Ademais, também não se está tratando aqui acerca da legitimidade passiva para responder pelos referidos encargos do imóvel, que, até a partilha, seria do espólio. A questão, como visto, diz respeito à distribuição dos referidos custos do imóvel no bojo do inventário, isto é, se devem ser descontados do monte, responsabilizando-se, assim, todos os herdeiros, ou se da parte da inventariante.
Dessa forma, conquanto o espólio, até a partilha, tenha legitimidade passiva para responder pelos débitos de condomínio ou IPTU sobre o respectivo imóvel, em eventual ação de cobrança ou execução, nada impediria que os demais herdeiros ajuizassem ação regressiva contra aquele que ocupa o imóvel de forma exclusiva.
Por essas razões, afasta-se a apontada violação do art. 1.315 do Código Civil.
2. Da alegação de divergência jurisprudencial
A recorrente aponta, ainda, divergência de entendimento do acórdão recorrido em relação ao Recurso Especial n. 983.450⁄RS, da Relatoria da eminente Ministra Nancy Andrighi.

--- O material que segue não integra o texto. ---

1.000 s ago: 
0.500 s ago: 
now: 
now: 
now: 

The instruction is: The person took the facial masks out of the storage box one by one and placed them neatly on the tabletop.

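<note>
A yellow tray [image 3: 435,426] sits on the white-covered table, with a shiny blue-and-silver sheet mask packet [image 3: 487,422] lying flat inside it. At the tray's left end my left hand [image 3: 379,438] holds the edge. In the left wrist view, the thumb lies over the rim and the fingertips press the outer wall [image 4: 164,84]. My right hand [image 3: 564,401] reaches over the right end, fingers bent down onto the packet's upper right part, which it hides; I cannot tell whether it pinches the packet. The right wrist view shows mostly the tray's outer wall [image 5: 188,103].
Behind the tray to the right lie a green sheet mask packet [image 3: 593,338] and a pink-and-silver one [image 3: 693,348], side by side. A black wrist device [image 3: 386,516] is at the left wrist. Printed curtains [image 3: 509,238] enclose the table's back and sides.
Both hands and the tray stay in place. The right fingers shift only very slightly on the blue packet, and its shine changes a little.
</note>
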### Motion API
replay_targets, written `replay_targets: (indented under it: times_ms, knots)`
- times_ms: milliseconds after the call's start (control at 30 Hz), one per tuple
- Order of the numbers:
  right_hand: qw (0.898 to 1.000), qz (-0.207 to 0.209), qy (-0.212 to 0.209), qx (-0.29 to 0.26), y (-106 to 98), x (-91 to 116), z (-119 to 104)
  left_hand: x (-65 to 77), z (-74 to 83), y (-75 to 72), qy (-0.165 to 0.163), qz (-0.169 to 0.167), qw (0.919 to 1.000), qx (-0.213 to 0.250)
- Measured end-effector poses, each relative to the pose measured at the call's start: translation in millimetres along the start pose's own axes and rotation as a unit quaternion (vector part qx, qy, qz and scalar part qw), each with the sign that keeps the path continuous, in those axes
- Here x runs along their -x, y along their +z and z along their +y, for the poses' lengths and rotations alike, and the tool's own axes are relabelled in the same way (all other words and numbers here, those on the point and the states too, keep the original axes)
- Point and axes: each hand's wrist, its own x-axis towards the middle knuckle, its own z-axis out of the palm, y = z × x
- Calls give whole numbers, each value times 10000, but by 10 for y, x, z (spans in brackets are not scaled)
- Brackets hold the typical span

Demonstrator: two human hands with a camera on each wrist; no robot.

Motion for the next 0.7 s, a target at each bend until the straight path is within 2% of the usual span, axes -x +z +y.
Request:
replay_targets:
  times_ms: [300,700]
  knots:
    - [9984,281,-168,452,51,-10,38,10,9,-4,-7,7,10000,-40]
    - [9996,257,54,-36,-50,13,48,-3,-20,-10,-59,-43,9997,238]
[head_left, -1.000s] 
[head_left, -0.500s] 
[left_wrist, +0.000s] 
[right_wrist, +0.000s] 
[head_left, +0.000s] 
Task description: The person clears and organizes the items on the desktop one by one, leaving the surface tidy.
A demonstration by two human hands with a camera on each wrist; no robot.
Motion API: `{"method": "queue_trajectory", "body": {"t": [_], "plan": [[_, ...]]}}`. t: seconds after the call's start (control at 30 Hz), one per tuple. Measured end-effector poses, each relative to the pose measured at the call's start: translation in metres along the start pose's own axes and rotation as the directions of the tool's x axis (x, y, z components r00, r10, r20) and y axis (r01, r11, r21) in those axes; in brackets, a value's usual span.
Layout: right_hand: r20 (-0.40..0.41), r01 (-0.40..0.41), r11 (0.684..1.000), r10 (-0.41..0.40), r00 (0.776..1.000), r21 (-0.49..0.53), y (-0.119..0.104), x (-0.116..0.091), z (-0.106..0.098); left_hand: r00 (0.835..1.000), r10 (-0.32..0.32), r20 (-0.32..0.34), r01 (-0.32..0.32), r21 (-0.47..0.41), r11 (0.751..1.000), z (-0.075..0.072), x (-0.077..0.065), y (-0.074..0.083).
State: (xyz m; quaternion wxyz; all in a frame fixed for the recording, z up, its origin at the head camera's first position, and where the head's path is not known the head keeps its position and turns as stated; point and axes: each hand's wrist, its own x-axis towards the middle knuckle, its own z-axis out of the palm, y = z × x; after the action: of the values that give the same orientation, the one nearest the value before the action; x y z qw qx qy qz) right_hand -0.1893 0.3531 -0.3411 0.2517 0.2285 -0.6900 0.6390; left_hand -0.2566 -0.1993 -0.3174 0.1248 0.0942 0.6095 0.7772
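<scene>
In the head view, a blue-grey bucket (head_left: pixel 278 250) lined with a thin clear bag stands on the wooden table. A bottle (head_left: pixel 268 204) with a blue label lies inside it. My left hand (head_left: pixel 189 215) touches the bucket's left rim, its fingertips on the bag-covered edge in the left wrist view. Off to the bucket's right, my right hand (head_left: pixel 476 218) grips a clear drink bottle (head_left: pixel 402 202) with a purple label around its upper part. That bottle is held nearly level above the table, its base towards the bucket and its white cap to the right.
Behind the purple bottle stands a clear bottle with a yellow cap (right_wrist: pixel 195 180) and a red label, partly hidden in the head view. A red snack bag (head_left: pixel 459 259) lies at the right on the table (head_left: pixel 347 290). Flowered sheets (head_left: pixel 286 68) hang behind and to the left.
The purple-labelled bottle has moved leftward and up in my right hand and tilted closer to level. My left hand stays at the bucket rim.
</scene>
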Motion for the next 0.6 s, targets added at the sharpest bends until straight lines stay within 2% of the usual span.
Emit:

Ocorre que, segundo consta do voto de Sua Excelência, a controvérsia ali instaurada consistia em saber "se, depois de cessada a comunhão de bens pela separação judicial, embora ainda não operada a partilha do patrimônio comum do casal, é facultado a um dos ex-cônjuges exigir do outro, que estiver na posse e uso de determinado imóvel, a título de indenização, parte correspondente à metade da renda de um presumido aluguel".
Assim, verifica-se a manifesta ausência de similitude fática entre o acórdão recorrido e o aresto paradigma.
Com efeito, o caso presente trata da responsabilidade pelo pagamento das despesas do imóvel ocupado exclusivamente pela inventariante, no bojo de ação de inventário, situação completamente distinta daquela examinada no acórdão paradigma.
Ademais, ainda que se admita a apontada divergência jurisprudencial, constata-se que os fundamentos declinados no acórdão paradigma servem para confirmar o entendimento do Tribunal de origem no presente caso, e não para refutá-lo, como equivocadamente alega a recorrente.
Isso porque, por ocasião do julgamento do REsp n. 983.450⁄RS, a Terceira Turma deu parcial provimento ao recurso para "estabelecer a obrigatoriedade de pagamento ao recorrente de indenização correspondente a 50% do valor apurado de aluguel do imóvel, a partir da citação, deduzida de igual fração incidente sobre as despesas de conservação da coisa, bem como os ônus a que estiver sujeita, pagos ou a vencer, no período posterior à separação".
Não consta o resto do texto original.